Required work
Return only those lines of the records below in which "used" appears.

[Data section]

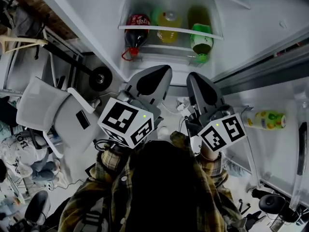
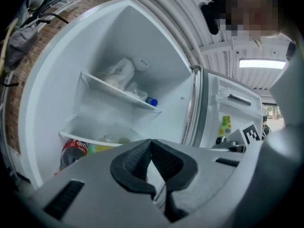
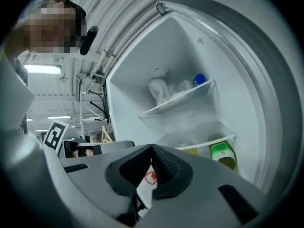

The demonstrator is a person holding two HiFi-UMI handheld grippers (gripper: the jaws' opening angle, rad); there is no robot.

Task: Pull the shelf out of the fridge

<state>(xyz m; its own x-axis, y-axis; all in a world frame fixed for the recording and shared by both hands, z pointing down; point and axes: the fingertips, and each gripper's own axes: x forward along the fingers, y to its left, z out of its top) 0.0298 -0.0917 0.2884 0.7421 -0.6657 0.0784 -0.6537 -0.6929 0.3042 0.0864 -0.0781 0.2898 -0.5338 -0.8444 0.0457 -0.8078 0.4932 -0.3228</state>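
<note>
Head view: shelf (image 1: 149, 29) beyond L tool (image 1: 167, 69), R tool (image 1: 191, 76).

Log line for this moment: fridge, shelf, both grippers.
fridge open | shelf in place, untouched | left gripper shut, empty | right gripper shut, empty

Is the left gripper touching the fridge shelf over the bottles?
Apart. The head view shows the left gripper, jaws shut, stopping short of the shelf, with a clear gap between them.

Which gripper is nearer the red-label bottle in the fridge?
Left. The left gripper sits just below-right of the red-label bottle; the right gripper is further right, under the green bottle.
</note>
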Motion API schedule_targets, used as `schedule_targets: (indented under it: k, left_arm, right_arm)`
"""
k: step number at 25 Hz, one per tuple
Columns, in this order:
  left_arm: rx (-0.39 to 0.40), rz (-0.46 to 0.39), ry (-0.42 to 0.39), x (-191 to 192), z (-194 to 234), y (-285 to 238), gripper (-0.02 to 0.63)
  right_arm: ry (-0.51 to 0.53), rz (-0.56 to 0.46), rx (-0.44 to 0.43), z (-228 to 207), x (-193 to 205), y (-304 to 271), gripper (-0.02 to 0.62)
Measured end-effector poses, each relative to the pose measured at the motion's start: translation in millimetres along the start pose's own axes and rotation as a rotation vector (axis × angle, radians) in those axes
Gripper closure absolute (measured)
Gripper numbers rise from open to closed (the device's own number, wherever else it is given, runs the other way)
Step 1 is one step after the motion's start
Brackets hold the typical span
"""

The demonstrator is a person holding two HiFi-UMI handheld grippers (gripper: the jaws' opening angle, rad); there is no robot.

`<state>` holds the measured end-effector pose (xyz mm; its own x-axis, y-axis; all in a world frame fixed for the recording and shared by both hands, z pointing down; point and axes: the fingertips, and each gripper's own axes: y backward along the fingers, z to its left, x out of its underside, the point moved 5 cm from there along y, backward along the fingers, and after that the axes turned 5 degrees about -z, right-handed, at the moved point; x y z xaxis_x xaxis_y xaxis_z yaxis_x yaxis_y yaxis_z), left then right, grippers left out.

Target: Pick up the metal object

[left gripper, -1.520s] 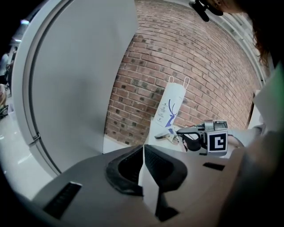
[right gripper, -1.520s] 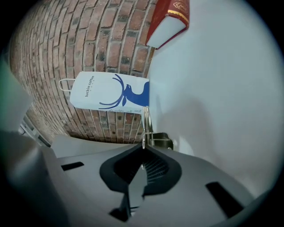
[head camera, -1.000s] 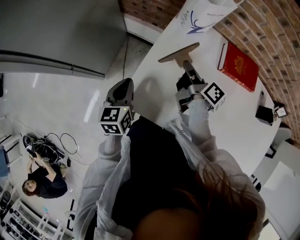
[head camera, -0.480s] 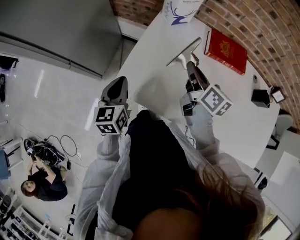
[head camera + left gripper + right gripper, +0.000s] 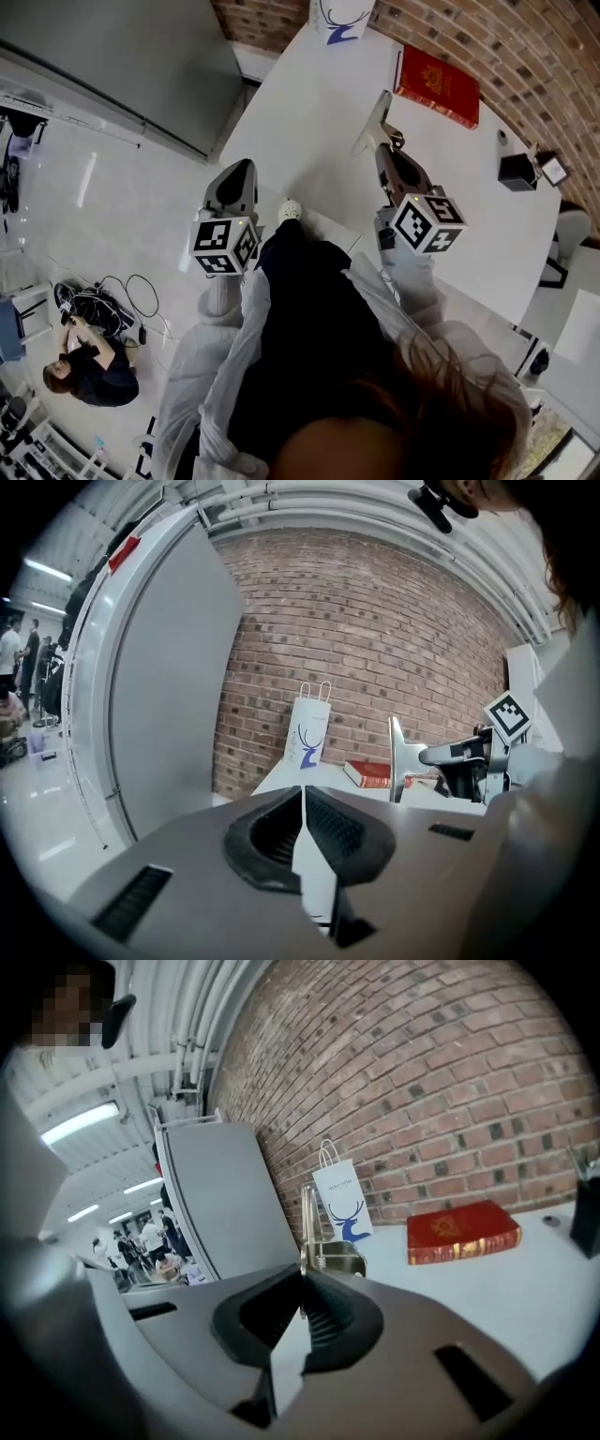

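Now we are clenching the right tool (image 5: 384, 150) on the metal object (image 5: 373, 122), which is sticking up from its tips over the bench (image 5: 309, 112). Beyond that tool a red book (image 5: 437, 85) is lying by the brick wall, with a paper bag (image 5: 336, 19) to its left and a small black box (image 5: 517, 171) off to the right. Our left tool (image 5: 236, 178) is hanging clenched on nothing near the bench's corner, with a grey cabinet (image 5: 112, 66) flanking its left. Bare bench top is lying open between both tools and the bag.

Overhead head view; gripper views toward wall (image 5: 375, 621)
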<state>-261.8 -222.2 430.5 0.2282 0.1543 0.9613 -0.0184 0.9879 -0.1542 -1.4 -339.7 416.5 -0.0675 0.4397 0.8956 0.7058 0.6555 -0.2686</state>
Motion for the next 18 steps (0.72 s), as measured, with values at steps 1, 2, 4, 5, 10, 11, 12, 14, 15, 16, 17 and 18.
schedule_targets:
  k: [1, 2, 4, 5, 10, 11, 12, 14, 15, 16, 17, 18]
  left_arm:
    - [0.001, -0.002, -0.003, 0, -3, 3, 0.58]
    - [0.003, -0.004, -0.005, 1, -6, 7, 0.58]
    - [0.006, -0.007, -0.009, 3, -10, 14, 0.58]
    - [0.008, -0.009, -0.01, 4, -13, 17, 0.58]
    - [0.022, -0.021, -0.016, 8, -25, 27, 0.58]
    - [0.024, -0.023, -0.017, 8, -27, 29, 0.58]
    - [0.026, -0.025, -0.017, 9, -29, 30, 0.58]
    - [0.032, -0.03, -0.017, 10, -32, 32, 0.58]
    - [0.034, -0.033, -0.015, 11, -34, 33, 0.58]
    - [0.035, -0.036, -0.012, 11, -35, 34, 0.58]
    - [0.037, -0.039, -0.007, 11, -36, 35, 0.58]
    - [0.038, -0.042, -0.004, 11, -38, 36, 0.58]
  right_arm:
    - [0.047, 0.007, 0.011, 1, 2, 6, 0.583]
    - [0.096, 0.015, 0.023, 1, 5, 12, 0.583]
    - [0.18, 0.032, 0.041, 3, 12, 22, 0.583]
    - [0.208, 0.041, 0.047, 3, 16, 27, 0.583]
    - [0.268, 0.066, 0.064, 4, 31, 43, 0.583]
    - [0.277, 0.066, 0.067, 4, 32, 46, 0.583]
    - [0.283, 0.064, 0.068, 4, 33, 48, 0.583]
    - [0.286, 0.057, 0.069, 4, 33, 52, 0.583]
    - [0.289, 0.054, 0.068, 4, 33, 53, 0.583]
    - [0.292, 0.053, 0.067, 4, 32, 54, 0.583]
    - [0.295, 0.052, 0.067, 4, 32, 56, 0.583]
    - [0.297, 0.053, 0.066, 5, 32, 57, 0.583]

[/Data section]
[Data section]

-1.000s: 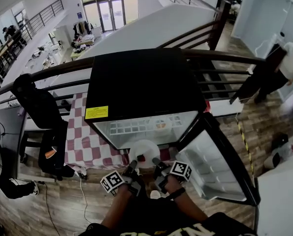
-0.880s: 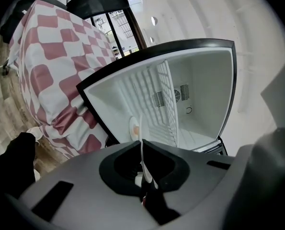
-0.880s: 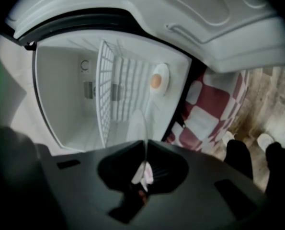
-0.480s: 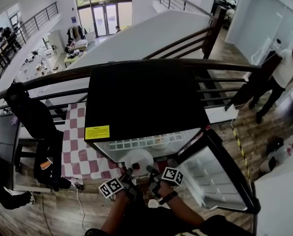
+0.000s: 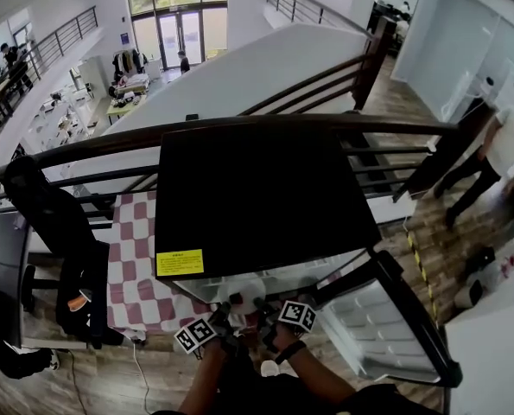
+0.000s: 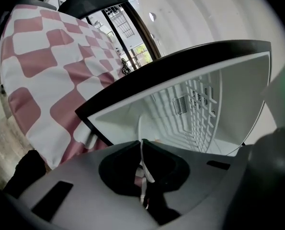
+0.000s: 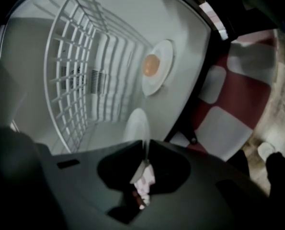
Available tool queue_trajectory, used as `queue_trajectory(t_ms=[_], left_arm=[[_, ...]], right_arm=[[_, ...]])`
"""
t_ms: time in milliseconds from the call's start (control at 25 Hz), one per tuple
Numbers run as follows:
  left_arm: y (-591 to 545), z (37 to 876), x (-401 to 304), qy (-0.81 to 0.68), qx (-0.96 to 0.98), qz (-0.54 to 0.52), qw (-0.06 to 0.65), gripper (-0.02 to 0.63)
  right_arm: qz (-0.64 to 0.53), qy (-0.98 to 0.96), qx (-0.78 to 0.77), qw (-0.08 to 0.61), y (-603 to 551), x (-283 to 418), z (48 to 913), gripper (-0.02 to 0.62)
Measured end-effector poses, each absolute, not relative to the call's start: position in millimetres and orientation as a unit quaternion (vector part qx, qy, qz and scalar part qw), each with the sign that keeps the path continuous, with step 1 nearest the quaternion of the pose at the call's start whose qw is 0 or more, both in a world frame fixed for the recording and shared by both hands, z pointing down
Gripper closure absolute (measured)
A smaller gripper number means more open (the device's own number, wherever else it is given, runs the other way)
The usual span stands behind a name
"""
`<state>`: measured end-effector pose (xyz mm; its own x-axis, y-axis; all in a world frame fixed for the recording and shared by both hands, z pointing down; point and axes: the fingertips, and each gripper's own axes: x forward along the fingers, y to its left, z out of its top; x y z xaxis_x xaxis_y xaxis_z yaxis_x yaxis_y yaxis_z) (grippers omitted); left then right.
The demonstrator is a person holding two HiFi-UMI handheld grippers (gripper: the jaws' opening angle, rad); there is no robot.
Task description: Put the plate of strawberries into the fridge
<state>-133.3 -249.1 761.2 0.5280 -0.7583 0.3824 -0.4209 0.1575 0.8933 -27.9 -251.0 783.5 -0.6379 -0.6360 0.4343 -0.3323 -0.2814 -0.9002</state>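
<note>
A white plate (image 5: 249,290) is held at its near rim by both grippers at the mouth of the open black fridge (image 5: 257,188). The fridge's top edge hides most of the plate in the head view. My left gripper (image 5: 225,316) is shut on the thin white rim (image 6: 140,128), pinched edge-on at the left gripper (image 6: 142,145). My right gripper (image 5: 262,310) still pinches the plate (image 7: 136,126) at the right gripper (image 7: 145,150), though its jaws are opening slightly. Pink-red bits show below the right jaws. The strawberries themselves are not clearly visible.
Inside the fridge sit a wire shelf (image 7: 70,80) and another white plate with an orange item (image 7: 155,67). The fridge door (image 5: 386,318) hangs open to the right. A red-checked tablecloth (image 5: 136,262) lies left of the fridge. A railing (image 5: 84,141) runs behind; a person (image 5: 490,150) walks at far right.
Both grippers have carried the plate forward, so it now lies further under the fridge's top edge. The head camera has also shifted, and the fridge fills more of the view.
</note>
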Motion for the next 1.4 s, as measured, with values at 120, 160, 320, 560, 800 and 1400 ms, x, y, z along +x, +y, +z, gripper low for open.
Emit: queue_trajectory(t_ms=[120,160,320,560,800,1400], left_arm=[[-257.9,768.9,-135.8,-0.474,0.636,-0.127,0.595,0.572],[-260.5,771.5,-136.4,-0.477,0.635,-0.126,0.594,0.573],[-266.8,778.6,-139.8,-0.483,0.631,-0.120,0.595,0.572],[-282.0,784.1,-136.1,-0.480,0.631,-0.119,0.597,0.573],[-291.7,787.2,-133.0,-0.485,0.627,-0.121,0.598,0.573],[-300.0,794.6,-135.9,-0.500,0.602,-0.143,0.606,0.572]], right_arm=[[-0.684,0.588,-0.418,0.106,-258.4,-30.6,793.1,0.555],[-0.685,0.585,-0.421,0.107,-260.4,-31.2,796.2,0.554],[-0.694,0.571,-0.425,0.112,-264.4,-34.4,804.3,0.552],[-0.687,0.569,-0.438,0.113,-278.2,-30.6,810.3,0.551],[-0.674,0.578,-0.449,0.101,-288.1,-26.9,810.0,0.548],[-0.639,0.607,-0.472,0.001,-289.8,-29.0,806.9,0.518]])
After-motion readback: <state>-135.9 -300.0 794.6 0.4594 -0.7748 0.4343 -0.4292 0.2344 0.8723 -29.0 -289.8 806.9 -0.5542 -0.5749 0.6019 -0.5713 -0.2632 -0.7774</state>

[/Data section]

Written answer
Motion API schedule_targets, used as `schedule_targets: (indented under it: k, left_arm, right_arm)`
Available tool queue_trajectory, used as `queue_trajectory(t_ms=[_], left_arm=[[_, ...]], right_arm=[[_, ...]])`

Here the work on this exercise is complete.